Vacasa often uses those other services to advertise its listings in cities where vacation homes are legal, so it views them as contractors rather than direct competitors. But since Vacasa employs a fleet of housekeepers, maintenance staff, photographers and data geeks, it figures if the city legalizes vacation rentals the company could add 200 to 400 more employees here, Breon says.

Many Portland residents, neighborhood associations, hoteliers, apartment landlords and others have expressed numerous concerns about legalizing short-term rentals here.

Johnson and Breon say many of those concerns are legitimate, but can be worked out via regulation. Breon is a former chairman of the King Neighborhood Association in Portland.
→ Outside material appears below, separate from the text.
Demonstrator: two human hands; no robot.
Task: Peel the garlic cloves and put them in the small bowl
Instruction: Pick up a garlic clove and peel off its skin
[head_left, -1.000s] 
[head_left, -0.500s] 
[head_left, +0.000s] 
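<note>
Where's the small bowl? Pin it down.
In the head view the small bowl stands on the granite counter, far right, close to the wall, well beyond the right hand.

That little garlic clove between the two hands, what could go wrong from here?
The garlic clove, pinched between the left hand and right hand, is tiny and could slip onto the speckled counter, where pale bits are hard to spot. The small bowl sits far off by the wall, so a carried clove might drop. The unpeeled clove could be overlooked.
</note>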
One of the main concerns raised by city Commissioner Nick Fish and others is that short-term rentals can reduce the stock of affordable housing in Portland.

But the vacation rentals managed by Vacasa tend to be second homes occupied a few weeks a year by the owners. “It’s not an available option on the long-term rental market,” Johnson says, and most of the homes are upper-end accommodations.

Vacasa also finds that most of its renters are families, who appreciate having a full house rather than a hotel or motel.

Steven Unger, a bed and breakfast operator who is closely following the deliberations over the ordinance, says it’s understandable that Vacasa managers are a bit miffed. They are based here and following the law, Unger notes, while others in the industry, including Airbnb, already are operating vacation rentals outside the law here.

Unger says the city must take a broader look at all the lodging options available through the sharing economy. “They need to appropriately regulate and legalize vacation rentals, because they’re going on anyway,” he says.

That may occur by next year.

Under Hales’ urging, the city Planning and Sustainability Bureau will bring forth options to allow short-term rentals in apartments and condos in the next few months. That may follow Hales’ suggestion of only allowing those when the landlord or condo owners’ association authorizes it in a formal letter.

Next, city planners will tackle a vacation rental ordinance in a broader review of city codes known as the RICAP process. New draft rules are expected by year’s end. They will be aired by the Planning and Sustainability Commission next year, and then move on to the City Council.